_TASK DIRECTIONS:_
Look through the records below for the line holding "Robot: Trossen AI". Write it out exactly, with each following line through the line holding "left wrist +".
================================
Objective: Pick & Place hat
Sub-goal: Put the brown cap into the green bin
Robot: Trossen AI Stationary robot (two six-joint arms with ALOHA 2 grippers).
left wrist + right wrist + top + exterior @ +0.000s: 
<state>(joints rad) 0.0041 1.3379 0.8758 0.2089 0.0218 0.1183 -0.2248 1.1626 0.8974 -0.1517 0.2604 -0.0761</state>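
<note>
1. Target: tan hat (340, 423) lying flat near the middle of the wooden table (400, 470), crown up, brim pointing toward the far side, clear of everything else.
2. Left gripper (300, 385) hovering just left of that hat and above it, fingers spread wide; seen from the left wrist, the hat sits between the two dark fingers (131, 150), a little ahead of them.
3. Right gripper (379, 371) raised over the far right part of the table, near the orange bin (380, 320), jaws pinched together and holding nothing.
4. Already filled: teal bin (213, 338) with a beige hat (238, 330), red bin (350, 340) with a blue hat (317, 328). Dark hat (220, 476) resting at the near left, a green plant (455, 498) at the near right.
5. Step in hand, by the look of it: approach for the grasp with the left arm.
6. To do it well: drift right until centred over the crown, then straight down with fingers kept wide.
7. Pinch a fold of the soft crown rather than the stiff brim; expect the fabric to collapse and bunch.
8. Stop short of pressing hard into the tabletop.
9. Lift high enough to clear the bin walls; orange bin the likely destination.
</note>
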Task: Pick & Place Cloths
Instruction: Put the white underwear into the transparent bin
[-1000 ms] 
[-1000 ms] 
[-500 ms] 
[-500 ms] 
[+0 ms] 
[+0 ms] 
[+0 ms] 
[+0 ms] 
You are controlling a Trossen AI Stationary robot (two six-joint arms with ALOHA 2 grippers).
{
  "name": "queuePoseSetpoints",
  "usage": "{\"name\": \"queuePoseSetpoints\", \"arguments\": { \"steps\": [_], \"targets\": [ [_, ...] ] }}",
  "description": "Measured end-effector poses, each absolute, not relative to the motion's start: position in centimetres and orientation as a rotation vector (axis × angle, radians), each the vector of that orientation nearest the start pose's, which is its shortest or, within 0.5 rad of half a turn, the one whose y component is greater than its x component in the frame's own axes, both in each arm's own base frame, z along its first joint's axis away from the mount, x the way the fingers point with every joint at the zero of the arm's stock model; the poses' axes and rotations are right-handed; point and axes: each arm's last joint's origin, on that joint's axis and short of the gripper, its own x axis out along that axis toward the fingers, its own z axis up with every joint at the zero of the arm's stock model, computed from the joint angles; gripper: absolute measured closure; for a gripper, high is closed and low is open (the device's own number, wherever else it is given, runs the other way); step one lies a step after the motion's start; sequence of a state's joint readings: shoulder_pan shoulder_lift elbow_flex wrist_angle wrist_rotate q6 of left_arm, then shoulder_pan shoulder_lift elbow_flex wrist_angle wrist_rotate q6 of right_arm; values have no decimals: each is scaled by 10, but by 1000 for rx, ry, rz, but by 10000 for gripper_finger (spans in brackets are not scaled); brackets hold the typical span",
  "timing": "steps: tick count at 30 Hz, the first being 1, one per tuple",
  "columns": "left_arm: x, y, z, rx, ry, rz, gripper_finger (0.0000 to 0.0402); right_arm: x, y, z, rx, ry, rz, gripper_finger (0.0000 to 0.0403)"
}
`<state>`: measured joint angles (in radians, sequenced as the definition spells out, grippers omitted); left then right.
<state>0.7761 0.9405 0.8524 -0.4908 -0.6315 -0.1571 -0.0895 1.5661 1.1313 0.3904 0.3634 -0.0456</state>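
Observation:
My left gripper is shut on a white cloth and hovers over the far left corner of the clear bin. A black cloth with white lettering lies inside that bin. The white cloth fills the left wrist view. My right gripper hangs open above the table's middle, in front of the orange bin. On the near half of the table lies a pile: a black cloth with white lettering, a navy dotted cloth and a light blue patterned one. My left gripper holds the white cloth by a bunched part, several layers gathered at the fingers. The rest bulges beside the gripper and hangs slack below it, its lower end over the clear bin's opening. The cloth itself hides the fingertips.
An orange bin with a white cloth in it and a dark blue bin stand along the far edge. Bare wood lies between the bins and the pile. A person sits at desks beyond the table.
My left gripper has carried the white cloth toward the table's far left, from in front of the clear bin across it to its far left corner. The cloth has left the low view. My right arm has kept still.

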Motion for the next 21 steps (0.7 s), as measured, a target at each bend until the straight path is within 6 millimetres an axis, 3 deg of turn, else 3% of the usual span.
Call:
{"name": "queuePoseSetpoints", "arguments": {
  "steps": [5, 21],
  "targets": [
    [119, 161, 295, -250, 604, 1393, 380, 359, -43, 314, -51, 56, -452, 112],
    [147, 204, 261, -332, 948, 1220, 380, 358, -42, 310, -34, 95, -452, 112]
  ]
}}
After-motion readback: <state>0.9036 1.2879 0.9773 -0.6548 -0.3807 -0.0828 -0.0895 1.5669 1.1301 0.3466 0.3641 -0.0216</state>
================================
_WRITTEN ANSWER:_
Robot: Trossen AI Stationary robot (two six-joint arms with ALOHA 2 grippers).
left wrist + right wrist + top + exterior @ +0.000s: 

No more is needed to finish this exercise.